WHAT IS NEEDED
Under this line are records; the part from the line containing "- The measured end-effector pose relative" through the line containing "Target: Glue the" should be repeated exactly. Please exclude pictures.

Content starts

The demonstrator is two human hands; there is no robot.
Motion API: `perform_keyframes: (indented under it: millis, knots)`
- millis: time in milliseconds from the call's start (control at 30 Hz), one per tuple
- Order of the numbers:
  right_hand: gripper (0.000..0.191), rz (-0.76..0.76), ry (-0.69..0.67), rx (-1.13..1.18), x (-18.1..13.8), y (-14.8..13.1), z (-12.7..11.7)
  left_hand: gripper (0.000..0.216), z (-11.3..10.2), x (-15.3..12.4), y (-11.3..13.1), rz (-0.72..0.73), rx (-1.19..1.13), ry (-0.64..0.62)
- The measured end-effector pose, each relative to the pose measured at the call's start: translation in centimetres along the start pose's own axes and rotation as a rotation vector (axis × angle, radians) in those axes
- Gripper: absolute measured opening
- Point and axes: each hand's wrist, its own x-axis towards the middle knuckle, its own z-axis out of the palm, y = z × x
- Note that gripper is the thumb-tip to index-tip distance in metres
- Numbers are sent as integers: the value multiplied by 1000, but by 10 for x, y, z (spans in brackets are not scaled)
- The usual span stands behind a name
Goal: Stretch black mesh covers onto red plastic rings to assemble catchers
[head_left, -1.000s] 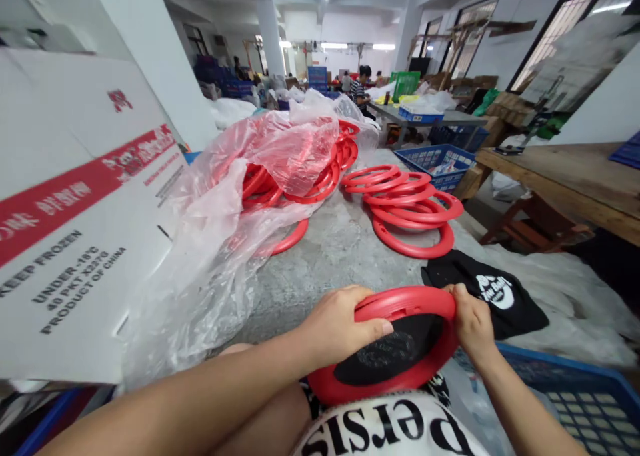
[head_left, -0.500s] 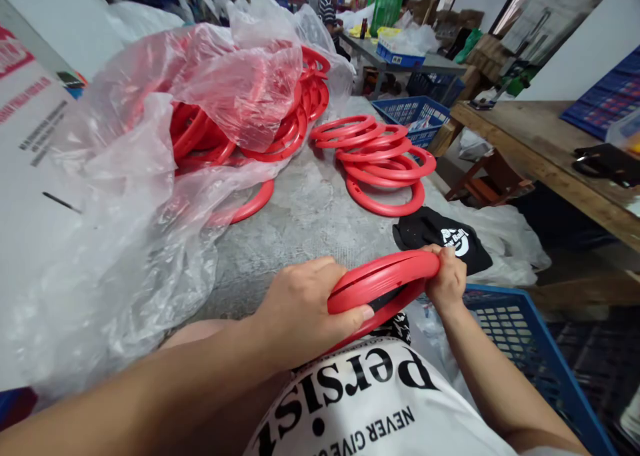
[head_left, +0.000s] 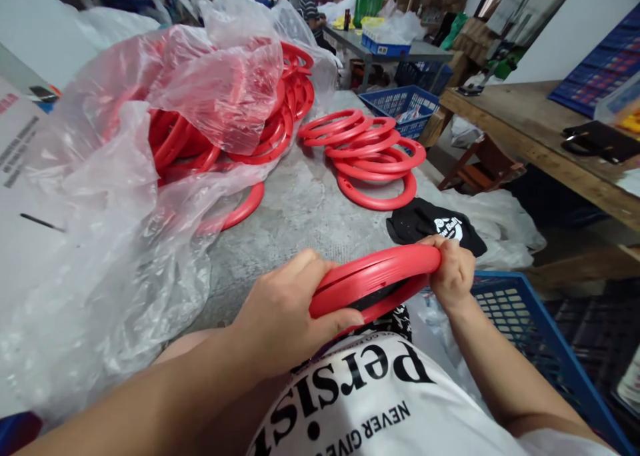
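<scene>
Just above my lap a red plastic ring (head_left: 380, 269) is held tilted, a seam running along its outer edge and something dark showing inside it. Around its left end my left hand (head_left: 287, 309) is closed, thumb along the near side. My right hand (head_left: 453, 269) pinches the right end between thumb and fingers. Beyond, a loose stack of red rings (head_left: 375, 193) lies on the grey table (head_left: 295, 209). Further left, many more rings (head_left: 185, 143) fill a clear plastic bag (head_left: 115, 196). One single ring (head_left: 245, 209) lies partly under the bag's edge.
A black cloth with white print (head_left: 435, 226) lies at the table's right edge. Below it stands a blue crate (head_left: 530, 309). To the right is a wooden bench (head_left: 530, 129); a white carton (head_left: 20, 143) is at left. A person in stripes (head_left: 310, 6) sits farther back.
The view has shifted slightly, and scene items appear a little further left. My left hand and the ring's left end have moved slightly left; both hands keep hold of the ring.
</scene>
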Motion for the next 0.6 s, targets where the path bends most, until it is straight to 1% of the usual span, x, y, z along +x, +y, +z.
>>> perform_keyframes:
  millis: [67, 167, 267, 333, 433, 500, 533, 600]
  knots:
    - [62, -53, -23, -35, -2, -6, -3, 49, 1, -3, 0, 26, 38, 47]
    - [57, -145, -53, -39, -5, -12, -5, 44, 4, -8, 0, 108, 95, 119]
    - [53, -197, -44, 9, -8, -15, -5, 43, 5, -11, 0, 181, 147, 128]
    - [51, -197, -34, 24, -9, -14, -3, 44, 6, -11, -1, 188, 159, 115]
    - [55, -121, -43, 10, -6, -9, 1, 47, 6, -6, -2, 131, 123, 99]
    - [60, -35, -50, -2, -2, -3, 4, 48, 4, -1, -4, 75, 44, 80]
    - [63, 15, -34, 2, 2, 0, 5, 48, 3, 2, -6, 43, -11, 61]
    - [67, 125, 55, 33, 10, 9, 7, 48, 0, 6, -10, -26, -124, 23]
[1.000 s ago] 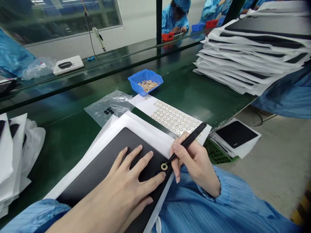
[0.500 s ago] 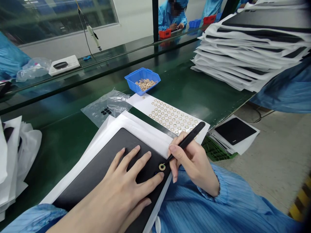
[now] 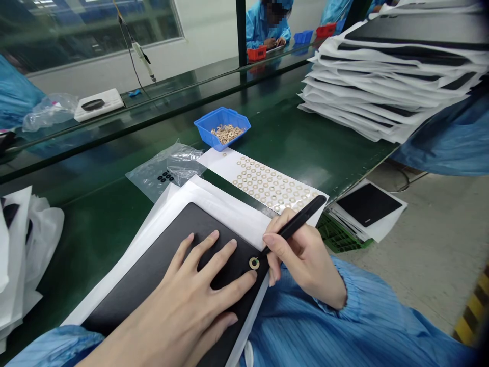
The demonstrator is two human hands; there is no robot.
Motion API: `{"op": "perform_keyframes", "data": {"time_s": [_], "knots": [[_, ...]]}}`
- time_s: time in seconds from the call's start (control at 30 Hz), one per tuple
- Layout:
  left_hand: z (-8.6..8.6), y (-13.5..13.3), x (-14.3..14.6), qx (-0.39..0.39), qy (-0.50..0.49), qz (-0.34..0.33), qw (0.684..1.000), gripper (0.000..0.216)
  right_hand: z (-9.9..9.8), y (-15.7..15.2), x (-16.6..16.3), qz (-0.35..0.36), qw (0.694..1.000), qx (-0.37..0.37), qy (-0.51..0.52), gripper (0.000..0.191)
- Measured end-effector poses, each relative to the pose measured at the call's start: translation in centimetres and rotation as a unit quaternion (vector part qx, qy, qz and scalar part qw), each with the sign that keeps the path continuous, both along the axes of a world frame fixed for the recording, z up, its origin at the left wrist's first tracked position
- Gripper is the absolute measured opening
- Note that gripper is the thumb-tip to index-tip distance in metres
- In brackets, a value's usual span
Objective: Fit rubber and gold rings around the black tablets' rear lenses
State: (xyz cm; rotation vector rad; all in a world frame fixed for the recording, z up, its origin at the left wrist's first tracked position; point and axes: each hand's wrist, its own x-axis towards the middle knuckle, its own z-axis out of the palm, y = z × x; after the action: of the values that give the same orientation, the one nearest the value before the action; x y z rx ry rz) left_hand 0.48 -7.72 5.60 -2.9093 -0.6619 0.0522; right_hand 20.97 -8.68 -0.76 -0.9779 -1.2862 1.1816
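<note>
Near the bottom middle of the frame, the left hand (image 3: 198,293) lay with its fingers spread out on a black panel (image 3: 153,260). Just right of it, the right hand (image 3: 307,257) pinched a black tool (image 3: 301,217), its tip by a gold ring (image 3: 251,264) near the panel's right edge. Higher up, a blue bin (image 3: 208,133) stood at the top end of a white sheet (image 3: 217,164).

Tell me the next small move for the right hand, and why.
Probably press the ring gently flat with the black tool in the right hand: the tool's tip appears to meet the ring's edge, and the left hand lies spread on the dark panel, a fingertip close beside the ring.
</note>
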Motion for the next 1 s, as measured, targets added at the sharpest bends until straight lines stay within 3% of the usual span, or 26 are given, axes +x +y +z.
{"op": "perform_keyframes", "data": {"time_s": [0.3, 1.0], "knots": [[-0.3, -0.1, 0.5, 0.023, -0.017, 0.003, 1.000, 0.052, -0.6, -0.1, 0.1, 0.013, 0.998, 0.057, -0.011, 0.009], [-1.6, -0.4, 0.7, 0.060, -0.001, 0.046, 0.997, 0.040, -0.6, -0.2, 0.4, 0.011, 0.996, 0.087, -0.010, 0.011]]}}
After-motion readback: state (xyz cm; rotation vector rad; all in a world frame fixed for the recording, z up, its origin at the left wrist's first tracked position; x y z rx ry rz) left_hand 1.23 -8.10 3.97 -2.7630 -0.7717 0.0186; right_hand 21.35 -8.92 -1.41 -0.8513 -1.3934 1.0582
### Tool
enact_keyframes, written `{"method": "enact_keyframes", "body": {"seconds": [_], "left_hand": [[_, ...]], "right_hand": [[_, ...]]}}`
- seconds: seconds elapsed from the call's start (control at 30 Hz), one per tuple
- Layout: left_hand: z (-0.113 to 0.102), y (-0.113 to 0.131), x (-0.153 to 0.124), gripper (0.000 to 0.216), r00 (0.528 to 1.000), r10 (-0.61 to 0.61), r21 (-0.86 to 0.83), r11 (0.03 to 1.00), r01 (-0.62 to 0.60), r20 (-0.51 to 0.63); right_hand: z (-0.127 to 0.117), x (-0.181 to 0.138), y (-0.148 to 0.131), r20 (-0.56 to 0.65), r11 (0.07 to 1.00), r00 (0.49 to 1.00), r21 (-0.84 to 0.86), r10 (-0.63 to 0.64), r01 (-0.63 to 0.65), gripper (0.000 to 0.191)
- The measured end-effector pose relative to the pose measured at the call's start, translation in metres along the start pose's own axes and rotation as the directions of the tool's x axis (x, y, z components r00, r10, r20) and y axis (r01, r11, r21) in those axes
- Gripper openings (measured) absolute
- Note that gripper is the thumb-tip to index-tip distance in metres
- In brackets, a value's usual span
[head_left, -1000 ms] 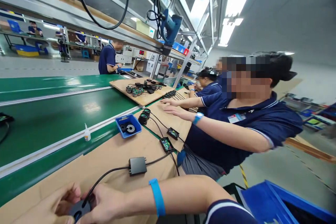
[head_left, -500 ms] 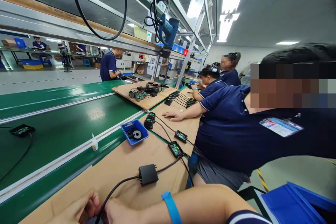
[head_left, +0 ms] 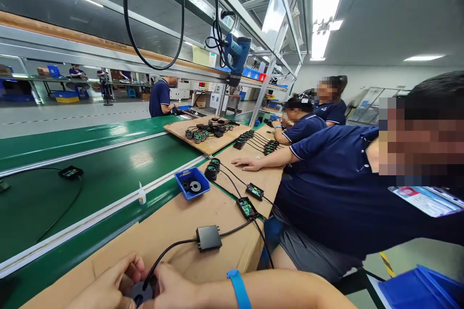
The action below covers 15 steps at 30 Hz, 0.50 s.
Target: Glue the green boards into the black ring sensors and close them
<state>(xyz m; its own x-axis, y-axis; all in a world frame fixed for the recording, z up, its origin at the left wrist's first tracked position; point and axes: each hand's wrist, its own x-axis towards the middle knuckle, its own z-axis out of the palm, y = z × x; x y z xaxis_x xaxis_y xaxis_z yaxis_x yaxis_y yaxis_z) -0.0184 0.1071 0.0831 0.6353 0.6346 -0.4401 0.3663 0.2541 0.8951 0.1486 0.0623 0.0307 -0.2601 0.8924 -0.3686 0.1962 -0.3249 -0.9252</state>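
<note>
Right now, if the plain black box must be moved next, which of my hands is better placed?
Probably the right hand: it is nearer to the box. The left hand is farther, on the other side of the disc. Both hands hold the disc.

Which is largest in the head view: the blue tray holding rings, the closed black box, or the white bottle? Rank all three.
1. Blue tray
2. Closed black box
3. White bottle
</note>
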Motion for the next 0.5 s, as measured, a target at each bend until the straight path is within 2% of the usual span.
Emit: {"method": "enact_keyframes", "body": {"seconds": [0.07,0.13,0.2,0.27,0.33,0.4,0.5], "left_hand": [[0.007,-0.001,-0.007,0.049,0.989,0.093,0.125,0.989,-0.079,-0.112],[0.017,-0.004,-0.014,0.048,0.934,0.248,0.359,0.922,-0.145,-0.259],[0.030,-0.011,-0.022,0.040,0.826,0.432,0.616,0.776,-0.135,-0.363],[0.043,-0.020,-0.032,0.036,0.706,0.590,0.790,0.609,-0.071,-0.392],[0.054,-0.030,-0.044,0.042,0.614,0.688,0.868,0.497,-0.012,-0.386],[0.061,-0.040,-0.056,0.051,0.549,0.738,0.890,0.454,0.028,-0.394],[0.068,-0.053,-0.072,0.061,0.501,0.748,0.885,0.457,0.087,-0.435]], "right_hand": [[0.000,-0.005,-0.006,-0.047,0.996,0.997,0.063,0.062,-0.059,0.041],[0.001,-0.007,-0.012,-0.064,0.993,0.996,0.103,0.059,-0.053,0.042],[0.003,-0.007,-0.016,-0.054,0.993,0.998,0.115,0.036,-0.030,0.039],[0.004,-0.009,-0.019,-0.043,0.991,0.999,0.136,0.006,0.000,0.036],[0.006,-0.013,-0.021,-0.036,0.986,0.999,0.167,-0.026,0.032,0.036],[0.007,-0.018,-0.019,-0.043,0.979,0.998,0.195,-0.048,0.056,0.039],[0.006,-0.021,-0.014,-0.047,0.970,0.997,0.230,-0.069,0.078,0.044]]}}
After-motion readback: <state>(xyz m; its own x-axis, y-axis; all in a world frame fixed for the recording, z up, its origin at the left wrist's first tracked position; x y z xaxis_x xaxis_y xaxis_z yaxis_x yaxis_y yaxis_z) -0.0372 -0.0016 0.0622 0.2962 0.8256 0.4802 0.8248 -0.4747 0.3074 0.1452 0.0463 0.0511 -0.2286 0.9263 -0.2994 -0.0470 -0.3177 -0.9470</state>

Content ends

EXERCISE ANSWER
- The measured end-effector pose relative to the pose measured at the call's start, translation in metres along the start pose's own axes and rotation as the directions of the tool's x axis (x, y, z components r00, r10, r20) and y axis (r01, r11, r21) in those axes
- Gripper openings (measured) absolute
- Note that gripper is the thumb-tip to index-tip distance in metres
- In brackets, a value's usual span
[head_left, -1000 ms] 
[head_left, -500 ms] 
[head_left, +0 ms] 
The action below covers 15 steps at 30 Hz, 0.50 s.
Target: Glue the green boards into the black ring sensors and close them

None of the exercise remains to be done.